Hey Tendrilllllll, what’s your deeeeeal today?! You seem mad. Is it something with Leanne? I’m dragggggging out my letters, because I know how much you hate it. 🙂
Yo, Clara! Ha, I guess I am mad today but not because of any girl. Don’t really want to get into it. Basically, I’m tired of having to put some false face on so that everyone around me feels good. Can’t be happy all the time. Not like you. You can’t even write a sentence without smiling. I watched you. Sentence. Smile. Sentence. Smile. I actually have a theory about that smile. I think it’s some deep-rooted social tactic to sneak by your enemies. What do you say to that, Clara Gordon, superspy? I’m onto you. Also, I don’t hate that you drag out letters. I hate that you drag out letters that you would never vocally drag out. Get my disdain for you right.
Whatever. Why do you always have to make everything into a conspiracy?
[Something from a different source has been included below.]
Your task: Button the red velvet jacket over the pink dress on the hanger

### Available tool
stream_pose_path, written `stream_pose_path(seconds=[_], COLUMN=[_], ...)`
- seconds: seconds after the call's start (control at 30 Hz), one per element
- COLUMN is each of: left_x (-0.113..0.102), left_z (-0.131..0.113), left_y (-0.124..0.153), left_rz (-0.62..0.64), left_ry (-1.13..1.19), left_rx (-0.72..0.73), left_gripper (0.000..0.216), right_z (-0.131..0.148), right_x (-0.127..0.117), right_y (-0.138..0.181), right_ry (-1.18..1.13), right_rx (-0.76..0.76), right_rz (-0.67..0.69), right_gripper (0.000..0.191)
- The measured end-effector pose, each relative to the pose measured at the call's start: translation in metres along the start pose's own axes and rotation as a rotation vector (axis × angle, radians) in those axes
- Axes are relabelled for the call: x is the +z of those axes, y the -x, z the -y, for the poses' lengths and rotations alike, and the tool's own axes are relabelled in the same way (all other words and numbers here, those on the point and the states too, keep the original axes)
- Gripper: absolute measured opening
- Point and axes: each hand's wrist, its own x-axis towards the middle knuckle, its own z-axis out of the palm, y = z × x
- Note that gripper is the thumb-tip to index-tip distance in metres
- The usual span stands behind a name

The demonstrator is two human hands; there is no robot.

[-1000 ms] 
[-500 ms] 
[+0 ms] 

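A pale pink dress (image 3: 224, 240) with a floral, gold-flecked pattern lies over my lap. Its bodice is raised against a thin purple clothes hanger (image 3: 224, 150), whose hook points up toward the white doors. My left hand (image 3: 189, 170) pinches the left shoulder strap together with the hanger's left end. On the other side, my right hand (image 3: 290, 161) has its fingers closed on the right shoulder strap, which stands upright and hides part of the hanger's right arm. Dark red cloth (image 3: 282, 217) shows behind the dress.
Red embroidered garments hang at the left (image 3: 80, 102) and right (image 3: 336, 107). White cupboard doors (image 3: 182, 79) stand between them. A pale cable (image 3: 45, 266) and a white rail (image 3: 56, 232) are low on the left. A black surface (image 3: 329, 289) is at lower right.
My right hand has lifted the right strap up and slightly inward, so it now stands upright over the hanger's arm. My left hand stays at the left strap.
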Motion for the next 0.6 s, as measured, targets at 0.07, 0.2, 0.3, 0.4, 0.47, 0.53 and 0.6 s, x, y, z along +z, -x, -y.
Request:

I don’t usually say this, but I think you actually need to read less. It’s not good for you. Either that or you need to move to a crazier school. Nothing that exciting ever happens here. Nothing that exciting ever will.
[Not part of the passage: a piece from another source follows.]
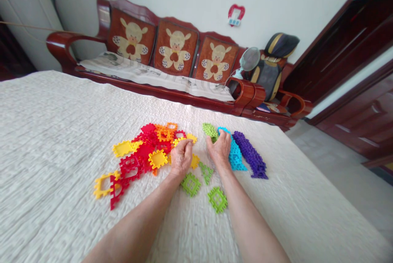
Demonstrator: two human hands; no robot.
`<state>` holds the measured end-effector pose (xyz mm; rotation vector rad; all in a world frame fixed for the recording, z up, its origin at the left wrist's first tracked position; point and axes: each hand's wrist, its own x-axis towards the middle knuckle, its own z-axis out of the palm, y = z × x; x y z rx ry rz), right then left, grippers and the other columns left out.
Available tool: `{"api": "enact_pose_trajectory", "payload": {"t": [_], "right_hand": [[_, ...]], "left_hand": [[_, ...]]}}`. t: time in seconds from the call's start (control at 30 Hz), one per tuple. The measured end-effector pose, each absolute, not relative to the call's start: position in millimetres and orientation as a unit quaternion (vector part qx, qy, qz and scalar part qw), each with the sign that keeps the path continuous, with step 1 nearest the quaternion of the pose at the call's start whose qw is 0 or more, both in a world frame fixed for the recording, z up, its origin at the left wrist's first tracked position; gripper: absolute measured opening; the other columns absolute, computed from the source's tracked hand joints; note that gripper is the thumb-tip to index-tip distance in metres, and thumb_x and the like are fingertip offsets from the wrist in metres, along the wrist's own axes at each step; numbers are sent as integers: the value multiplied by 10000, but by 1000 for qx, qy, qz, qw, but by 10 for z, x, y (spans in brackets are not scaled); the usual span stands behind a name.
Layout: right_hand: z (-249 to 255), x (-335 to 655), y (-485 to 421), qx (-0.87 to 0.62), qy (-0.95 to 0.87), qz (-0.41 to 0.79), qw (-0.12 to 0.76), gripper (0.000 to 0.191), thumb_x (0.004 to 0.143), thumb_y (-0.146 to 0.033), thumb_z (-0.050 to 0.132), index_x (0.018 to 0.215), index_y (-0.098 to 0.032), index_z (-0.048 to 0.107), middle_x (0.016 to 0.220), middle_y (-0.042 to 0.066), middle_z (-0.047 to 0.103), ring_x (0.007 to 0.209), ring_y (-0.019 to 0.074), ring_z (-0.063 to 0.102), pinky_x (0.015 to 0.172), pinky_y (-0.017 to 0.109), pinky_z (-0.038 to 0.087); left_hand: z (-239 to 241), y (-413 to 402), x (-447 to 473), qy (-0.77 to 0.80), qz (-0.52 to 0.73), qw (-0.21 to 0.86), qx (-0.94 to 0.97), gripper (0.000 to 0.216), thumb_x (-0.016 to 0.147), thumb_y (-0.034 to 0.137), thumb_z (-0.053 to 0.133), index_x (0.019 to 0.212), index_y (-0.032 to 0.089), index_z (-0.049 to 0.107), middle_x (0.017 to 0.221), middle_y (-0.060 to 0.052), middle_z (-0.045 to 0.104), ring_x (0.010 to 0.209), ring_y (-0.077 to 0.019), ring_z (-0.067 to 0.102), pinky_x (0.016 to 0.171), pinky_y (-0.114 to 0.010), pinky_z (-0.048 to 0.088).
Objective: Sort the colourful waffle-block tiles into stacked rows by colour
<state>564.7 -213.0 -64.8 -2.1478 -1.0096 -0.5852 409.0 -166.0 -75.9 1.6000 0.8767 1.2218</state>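
Note:
Plastic interlocking tiles lie on a white quilted bedspread. My left hand is closed in a fist at the edge of a red, orange and yellow tile pile, resting on a yellow tile; what it grips is hidden. My right hand is curled, its fingers on a green tile stack, beside a blue tile stack and a purple tile stack. Loose green tiles lie between my forearms, one of them nearer to me.
A dark red wooden bench with three animal-print cushions stands behind the bed. A small fan and a bag sit at its right end. Dark wooden doors and bare floor are on the right.

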Motion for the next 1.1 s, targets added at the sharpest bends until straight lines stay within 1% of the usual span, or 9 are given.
{"api": "enact_pose_trajectory", "payload": {"t": [0.13,0.33,0.5,0.57,0.67,0.77,0.83,1.0,1.1], "right_hand": [[-600,5663,-2212,-789,-432,-218,377,392,790,-311,534,1138,-130,538,1106,162,567,1087,288,502,950,458,412],[-657,5545,-2536,-734,-523,-94,423,211,786,-250,512,967,-191,604,940,67,635,782,180,602,766,343,500],[-621,5342,-2810,-725,-550,3,415,188,757,-220,566,938,-195,614,911,45,642,783,171,605,694,300,491],[-529,5232,-2888,-711,-573,32,406,182,760,-223,580,937,-198,618,924,45,640,822,177,603,708,302,486],[-387,5042,-2969,-669,-644,68,364,132,766,-229,603,896,-205,617,948,41,629,922,188,587,835,335,464],[-314,4881,-3009,-641,-702,70,302,80,784,-233,598,861,-213,610,903,29,620,909,187,569,869,360,431],[-298,4816,-3021,-637,-723,59,259,104,778,-272,620,861,-211,606,892,29,615,906,197,553,871,379,411],[-275,4741,-3050,-660,-727,56,183,400,656,-441,741,939,-201,590,982,51,593,978,236,516,877,407,390],[-261,4701,-3066,-668,-723,57,165,427,638,-427,754,956,-196,589,1002,60,584,993,243,511,891,416,384]], "left_hand": [[-778,-1658,4091,353,497,458,647,258,848,322,482,880,187,699,829,-36,721,787,-156,661,748,-257,492],[-778,-1660,4091,356,502,460,640,255,854,323,484,890,187,697,837,-42,720,794,-157,661,761,-263,497],[-729,-1667,4076,361,491,467,641,260,857,314,475,894,180,695,849,-50,725,811,-157,665,769,-262,496],[-719,-1669,4073,366,488,468,639,259,854,314,479,898,179,696,851,-49,725,806,-155,663,767,-261,494],[-719,-1669,4074,368,492,473,631,269,852,327,481,900,175,697,839,-50,721,790,-155,658,760,-263,494],[-739,-1657,4080,364,504,486,614,278,851,343,481,901,171,695,831,-47,715,784,-154,652,759,-264,494],[-765,-1641,4089,359,511,504,596,285,851,356,478,902,174,692,820,-40,710,779,-149,648,738,-254,494],[-840,-1592,4119,351,521,542,558,298,837,376,488,902,167,690,798,-36,699,760,-144,643,665,-229,487],[-870,-1571,4136,348,521,543,560,301,834,382,490,894,166,691,784,-35,695,743,-139,638,650,-223,482]]}}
Way to not address anything I said. You’re a regular Mata Hari. Perfect evasion of the question, but I’d have preferred to see you dance. This is all probably over your head. If you ever feel like taking a break from your fantasy novels, I have a few books you can borrow. I don’t want to loan them to you, though, if they’re just going to collect dust in your room. On second thought, I bet you have the cutest dust in this town. Particles of you. ❤
Gross, Tendril. Have you been taking creeper lessons? If you need a tutor, I recommend Chris. Lately I get weirded out about how much he talks about me. It’s like we have nothing real to talk about.
Are you saying you’re not real?
I don’t want to write about it. Walk tonight?
You’re always trying to get in my pants, heh. Yeah, I’ll meet you. Chris is an idiot. I’ll bring you a book.